### Instructions to follow:
Go to the line holding "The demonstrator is" in the entries below and write out exactly every line down to and including the line holding "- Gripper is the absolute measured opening".

Top of Data shown

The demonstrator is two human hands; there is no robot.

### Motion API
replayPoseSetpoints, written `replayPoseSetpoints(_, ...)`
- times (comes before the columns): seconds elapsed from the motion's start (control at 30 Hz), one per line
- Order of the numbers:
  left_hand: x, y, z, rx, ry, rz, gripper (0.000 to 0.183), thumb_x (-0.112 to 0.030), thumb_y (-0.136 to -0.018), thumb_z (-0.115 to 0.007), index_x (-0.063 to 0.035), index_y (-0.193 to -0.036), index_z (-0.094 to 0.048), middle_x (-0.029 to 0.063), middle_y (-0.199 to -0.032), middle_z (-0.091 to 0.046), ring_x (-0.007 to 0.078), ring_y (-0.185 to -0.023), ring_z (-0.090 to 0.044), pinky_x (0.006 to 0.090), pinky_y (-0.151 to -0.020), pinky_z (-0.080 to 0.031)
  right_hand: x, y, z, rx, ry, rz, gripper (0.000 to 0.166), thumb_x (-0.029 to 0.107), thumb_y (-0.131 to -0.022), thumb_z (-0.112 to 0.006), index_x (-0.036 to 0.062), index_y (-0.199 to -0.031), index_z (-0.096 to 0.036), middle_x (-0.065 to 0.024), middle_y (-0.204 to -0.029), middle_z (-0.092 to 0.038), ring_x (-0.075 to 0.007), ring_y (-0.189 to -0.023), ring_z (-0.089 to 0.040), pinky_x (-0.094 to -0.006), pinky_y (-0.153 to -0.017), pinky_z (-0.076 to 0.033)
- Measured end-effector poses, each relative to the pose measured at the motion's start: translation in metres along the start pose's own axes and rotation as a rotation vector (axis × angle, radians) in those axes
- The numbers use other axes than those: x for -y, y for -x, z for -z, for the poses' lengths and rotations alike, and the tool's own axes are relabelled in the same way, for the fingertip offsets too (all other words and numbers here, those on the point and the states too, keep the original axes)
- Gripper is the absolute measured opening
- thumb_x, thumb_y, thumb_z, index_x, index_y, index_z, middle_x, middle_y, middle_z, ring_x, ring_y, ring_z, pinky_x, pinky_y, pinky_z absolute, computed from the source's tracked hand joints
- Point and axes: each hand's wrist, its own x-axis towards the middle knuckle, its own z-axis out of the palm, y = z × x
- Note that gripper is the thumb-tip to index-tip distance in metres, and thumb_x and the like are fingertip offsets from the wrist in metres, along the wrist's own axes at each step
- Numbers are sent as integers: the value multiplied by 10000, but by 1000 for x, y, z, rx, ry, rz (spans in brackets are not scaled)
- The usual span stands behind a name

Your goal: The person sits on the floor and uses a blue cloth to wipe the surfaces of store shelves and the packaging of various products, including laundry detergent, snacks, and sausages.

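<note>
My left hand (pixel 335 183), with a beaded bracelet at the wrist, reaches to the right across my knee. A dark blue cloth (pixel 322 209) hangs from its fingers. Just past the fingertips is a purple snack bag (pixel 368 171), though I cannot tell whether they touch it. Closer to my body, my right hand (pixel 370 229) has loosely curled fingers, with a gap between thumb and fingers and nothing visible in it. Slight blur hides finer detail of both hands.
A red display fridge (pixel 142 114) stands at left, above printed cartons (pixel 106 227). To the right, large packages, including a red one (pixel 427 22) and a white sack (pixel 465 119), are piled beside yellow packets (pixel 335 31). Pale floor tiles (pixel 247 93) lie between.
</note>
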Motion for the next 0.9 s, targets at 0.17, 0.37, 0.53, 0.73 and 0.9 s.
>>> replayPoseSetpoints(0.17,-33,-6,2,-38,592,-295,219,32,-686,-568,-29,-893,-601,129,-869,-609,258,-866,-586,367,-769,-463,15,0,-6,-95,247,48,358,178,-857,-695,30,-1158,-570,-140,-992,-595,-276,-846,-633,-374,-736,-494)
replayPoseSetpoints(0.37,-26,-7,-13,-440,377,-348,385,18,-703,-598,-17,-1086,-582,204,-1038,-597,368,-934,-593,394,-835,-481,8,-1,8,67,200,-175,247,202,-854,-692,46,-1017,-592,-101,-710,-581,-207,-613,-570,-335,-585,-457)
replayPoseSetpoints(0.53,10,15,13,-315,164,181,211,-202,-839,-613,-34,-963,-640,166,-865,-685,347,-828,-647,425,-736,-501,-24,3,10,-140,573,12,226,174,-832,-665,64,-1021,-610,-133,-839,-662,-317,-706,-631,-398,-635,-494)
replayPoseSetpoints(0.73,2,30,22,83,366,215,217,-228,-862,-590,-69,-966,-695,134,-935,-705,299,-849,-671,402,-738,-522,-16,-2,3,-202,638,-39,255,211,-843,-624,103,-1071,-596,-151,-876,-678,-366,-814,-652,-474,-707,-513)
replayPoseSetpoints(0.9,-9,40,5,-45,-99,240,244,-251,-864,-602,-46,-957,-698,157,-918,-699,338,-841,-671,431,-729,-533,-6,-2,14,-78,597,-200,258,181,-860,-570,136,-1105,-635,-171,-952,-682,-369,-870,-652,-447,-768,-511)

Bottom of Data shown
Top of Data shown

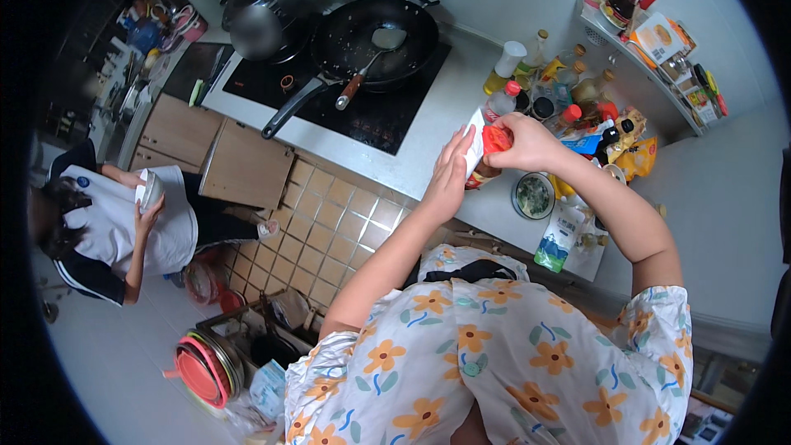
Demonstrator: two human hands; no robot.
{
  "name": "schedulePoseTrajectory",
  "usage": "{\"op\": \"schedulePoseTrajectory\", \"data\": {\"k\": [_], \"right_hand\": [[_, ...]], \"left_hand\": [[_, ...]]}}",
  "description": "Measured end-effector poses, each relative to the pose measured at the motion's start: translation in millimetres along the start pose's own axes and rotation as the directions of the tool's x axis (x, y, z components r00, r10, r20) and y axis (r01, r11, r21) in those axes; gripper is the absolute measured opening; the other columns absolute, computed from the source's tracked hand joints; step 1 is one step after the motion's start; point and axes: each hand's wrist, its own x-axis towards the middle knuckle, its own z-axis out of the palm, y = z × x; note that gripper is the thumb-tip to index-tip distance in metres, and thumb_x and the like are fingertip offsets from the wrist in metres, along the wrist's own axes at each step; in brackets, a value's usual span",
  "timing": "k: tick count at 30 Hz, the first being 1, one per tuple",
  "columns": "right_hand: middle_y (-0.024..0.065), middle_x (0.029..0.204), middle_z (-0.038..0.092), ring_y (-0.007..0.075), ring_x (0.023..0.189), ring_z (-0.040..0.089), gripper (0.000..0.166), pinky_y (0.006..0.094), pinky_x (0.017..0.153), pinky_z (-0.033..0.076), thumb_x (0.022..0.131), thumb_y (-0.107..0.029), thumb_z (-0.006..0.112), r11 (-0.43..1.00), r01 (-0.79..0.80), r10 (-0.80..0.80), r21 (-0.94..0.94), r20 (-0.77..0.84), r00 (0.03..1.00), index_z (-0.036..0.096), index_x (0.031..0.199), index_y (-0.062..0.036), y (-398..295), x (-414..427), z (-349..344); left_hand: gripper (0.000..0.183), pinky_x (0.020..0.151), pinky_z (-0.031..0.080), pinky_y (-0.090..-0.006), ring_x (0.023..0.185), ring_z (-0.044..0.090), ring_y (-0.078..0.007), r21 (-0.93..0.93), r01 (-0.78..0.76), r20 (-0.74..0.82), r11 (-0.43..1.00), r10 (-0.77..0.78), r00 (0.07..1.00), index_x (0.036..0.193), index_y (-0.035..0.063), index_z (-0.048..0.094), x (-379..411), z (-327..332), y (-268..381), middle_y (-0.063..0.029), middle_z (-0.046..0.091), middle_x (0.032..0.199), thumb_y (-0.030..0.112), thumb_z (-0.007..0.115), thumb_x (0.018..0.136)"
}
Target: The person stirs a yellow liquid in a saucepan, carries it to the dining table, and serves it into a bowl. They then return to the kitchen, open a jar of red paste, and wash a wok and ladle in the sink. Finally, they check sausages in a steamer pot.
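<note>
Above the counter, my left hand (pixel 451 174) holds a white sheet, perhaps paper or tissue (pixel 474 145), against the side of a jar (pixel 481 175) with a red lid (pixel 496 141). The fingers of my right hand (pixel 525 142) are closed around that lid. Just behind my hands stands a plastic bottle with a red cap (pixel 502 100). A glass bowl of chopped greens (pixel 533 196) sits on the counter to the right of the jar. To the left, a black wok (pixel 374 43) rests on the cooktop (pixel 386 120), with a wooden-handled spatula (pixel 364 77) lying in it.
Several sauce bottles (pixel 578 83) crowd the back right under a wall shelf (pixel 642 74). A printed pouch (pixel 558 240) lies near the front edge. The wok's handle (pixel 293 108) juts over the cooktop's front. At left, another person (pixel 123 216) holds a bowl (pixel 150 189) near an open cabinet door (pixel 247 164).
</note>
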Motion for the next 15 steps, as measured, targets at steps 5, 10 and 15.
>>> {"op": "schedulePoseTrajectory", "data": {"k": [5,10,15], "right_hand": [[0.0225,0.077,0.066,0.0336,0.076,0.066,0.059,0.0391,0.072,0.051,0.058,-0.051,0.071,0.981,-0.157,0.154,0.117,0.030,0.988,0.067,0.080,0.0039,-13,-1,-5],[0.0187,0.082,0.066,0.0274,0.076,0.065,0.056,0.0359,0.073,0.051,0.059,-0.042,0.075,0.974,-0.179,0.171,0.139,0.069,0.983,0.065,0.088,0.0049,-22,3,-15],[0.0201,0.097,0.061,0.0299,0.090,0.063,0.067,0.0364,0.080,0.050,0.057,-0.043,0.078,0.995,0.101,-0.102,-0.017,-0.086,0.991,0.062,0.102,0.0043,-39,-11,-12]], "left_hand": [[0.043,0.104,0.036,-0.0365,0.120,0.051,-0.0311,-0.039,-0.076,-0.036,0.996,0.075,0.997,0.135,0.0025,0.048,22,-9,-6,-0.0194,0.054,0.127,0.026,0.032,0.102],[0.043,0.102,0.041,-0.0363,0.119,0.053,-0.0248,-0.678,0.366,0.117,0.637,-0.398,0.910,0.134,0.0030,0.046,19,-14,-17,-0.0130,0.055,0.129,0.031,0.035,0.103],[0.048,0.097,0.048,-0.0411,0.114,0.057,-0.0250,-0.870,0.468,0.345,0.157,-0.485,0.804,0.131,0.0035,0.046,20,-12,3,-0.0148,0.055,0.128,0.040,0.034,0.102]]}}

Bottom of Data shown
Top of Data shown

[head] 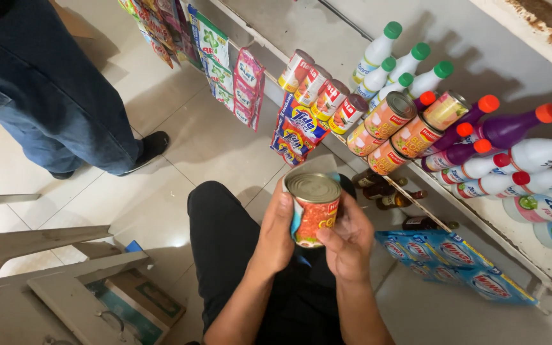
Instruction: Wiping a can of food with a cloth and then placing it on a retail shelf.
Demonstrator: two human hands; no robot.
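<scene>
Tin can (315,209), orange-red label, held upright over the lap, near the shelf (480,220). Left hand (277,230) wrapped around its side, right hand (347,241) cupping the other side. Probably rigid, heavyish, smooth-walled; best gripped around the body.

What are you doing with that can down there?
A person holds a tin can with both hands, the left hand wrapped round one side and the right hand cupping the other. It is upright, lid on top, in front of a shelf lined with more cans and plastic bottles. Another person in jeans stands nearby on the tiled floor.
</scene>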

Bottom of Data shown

### Your solution:
The demonstrator is two human hands; there is no robot.

### Motion API
replayPoseSetpoints, written `replayPoseSetpoints(_, ...)`
- times (comes before the columns): seconds elapsed from the motion's start (control at 30 Hz), one per line
- Order of the numbers:
  left_hand: x, y, z, rx, ry, rz, gripper (0.000 to 0.183), thumb_x (-0.112 to 0.030), thumb_y (-0.136 to -0.018), thumb_z (-0.115 to 0.007), index_x (-0.063 to 0.035), index_y (-0.193 to -0.036), index_z (-0.094 to 0.048), middle_x (-0.029 to 0.063), middle_y (-0.199 to -0.032), middle_z (-0.091 to 0.046), ring_x (-0.007 to 0.078), ring_y (-0.185 to -0.023), ring_z (-0.090 to 0.044), pinky_x (0.006 to 0.090), pinky_y (-0.151 to -0.020), pinky_z (-0.080 to 0.031)
  right_hand: x, y, z, rx, ry, rz, gripper (0.000 to 0.166), thumb_x (-0.029 to 0.107), thumb_y (-0.131 to -0.022), thumb_z (-0.112 to 0.006), index_x (-0.036 to 0.062), index_y (-0.199 to -0.031), index_z (-0.096 to 0.036), middle_x (-0.065 to 0.024), middle_y (-0.204 to -0.029), middle_z (-0.092 to 0.038), ring_x (-0.075 to 0.007), ring_y (-0.189 to -0.023), ring_z (-0.089 to 0.040), pinky_x (-0.094 to -0.006), pinky_y (-0.153 to -0.017), pinky_z (-0.076 to 0.033)
- Measured end-effector poses, each relative to the pose measured at the motion's start: translation in metres along the start pose's own axes and rotation as a rotation vector (axis × angle, radians) in those axes
- The numbers use other axes than those: x for -y, y for -x, z for -z, for the poses' lengths and rotations alike, and the tool's own axes are relabelled in the same way, for the fingertip offsets too (all other words and numbers here, those on the point and the states too, keep the original axes)
- Gripper is the absolute measured opening

Output for the exercise is now complete.